Der 73-Jährige gewann 134 von 219 gültigen Stimmen, wie Parlamentsgeneralsekretär Dhammika Dissanayake in Colombo sagte. Wickremesinghe ist Nachfolger von Ex-Präsident Gotabaya Rajapaksa, der angesichts anhaltender Proteste vergangene Woche außer Landes geflohen war. Der neue Präsident gilt als politischer Verbündeter seines Vorgängers.

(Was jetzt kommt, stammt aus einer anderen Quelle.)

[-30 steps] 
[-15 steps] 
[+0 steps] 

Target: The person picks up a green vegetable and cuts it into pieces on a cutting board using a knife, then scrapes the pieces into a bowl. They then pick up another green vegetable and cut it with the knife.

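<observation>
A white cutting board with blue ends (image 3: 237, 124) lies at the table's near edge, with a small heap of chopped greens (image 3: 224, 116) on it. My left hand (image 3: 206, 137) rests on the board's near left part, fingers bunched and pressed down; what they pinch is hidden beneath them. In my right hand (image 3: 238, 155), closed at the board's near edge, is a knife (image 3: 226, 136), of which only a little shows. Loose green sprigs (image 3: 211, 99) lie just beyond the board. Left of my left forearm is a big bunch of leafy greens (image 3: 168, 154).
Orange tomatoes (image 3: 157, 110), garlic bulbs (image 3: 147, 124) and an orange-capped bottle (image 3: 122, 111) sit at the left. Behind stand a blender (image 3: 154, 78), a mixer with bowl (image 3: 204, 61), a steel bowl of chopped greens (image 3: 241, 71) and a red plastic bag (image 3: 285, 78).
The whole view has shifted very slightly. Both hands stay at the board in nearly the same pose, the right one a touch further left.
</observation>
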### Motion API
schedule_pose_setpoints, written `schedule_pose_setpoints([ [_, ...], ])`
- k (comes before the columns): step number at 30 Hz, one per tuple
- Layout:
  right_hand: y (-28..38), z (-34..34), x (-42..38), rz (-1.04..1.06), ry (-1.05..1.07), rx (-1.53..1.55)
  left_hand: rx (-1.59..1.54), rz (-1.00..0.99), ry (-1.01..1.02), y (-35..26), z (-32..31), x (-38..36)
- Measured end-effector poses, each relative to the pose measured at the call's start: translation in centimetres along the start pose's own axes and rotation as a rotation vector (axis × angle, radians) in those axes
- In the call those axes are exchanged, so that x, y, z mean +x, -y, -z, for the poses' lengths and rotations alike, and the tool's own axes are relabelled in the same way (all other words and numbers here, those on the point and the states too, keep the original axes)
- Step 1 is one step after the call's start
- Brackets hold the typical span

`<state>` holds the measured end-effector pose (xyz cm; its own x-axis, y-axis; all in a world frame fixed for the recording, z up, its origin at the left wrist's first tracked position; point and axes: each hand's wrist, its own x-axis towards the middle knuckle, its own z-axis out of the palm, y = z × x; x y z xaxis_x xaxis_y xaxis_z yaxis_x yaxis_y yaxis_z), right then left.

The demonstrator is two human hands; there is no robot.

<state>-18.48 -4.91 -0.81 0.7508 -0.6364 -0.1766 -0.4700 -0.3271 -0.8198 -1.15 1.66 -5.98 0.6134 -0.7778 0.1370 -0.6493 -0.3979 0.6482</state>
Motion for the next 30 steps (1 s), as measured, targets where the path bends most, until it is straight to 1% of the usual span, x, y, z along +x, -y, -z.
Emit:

«Sie haben einen Politiker ernannt, der gegen die Menschen ist»

Viele Protestierende zeigten sich enttäuscht, weil sie Wickremesinghe als Teil des politischen Establishments sehen, das sie für die Probleme im Land verantwortlich machen. Sie kündigten an, weiter demonstrieren zu wollen, um auch den neuen Präsidenten aus dem Amt zu drängen. «Wir können nicht akzeptieren, was heute im Parlament passiert ist», sagte einer der Anführer der Proteste, Jeevantha Peiris. «Sie haben einen Politiker ernannt, der gegen die Menschen ist.»

Die Zahl der Protestierenden um den zentralen Ort des Protests am Präsidentenbüro war zuletzt allerdings deutlich kleiner als noch vor einer Woche. Nach der Wahl wies das Höchste Gericht des Landes die Demonstrierenden an, sich mindestens 50 Meter vom Büro des Präsidenten zu entfernen. Diese gaben aber an, bleiben zu wollen.

Lebensmittelpreise stark gestiegen, Medikamente fehlen

Wickremesinghe steht in Sri Lanka vor großen Problemen. Der Inselstaat südlich von Indien mit seinen etwa 22 Millionen Einwohnern galt einst als neues Singapur, als aufstrebendes Land mit einer wachsenden Mittelklasse. Inzwischen müssen die Menschen tagelang bei Tankstellen anstehen, um Benzin oder Diesel zu erhalten. Regelmäßig fällt der Strom aus. Die Lebensmittelpreise sind stark gestiegen und Medikamente fehlen. Dem stark verschuldeten Land fehlt das Geld, um wichtige Güter zu importieren.

Die Gründe für die Krise sind vielfältig: Misswirtschaft und Korruption spielen eine Rolle, aber auch die Folgen der Corona-Pandemie, die vor allem den wichtigen Tourismus-Sektor hart getroffen haben. Viele Protestierende machen auch die Familie des geflohenen Ex-Präsidenten Rajapaksa für die Probleme verantwortlich, die zur Machtelite des Landes gehört.

«Die Jugend fordert einen Systemwandel»

Wickremesinghe hofft auf politische Stabilität, um dadurch bessere Chancen bei Verhandlungen mit dem Internationalen Währungsfonds (IWF) zu haben. Diese sind wichtig für Sri Lanka, damit das Land dringend benötigtes Geld erhält. Kurz nach seiner Wahl rief der Präsident alle Parteien im Parlament - auch die Opposition - dazu auf, eine gemeinsame Strategie zu finden, um auf die Wünsche der Bevölkerung einzugehen. Es sei an der Zeit, Differenzen zu überwinden, sagte er. «Das Land steht einer schwierigen wirtschaftlichen Situation gegenüber. Die Jugend fordert einen Systemwandel.»

Für Wandel steht Wickremesinghe zumindest für viele Protestierende nicht. Er bringt aber viel politische Erfahrung mit. 1977 begann er seine politische Laufbahn im Parlament und war insgesamt sechs Mal Premierminister. Er ist ausgebildeter Jurist und stammt aus einer Politikerfamilie. Vergangene Woche war er zum geschäftsführenden Präsidenten ernannt worden, nachdem sich sein Vorgänger Rajapaksa ins Ausland abgesetzt hatte. Am Donnerstag soll Wickremesinghe als neuer Präsident vereidigt werden.